== Segment start ==

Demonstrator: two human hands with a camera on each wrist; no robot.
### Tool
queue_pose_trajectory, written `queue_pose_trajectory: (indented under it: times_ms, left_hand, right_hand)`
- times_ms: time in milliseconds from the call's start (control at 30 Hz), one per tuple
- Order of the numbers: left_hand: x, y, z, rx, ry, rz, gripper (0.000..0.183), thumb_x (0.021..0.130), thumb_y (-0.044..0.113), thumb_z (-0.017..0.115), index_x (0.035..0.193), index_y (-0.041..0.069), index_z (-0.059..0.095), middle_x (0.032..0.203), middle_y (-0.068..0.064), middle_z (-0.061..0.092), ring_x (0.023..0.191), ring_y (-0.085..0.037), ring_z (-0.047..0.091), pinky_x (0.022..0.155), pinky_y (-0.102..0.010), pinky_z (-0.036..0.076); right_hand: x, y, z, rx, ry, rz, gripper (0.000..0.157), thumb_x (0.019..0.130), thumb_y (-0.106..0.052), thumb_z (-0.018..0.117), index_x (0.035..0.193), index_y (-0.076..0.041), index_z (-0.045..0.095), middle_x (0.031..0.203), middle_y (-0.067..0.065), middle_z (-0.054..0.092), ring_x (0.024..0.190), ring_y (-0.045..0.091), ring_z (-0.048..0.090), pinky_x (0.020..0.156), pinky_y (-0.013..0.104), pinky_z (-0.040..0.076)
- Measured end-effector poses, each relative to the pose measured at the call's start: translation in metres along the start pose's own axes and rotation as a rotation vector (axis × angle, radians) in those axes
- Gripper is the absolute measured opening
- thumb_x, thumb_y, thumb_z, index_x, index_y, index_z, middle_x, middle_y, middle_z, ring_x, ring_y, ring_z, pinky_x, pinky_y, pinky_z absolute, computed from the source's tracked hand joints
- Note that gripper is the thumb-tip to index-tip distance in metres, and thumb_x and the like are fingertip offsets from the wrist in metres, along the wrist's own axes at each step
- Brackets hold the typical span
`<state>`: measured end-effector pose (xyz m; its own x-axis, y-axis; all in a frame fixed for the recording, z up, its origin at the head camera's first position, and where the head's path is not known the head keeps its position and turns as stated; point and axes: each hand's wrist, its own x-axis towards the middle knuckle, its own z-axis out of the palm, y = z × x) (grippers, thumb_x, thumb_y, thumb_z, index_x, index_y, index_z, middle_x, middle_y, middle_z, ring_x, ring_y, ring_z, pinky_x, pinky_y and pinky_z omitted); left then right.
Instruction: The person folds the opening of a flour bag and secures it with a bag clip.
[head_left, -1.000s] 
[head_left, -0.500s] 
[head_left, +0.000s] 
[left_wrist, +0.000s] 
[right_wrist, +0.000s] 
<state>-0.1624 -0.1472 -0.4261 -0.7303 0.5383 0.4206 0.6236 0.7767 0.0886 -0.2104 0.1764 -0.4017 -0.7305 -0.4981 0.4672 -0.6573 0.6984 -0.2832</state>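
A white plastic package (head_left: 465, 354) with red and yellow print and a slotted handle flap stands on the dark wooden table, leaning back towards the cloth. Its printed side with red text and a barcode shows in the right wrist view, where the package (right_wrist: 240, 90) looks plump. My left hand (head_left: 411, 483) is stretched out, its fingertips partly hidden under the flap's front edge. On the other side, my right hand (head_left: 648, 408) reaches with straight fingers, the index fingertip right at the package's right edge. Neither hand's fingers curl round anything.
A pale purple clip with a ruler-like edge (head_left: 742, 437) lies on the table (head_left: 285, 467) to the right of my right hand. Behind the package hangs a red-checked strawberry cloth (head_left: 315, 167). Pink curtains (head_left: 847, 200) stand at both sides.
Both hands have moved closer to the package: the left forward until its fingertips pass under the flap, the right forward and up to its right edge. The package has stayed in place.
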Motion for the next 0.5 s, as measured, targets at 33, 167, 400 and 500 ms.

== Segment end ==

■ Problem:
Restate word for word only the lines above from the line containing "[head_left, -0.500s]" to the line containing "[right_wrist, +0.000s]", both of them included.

■ Written solution:
[head_left, -0.500s] 
[head_left, +0.000s] 
[left_wrist, +0.000s] 
[right_wrist, +0.000s] 

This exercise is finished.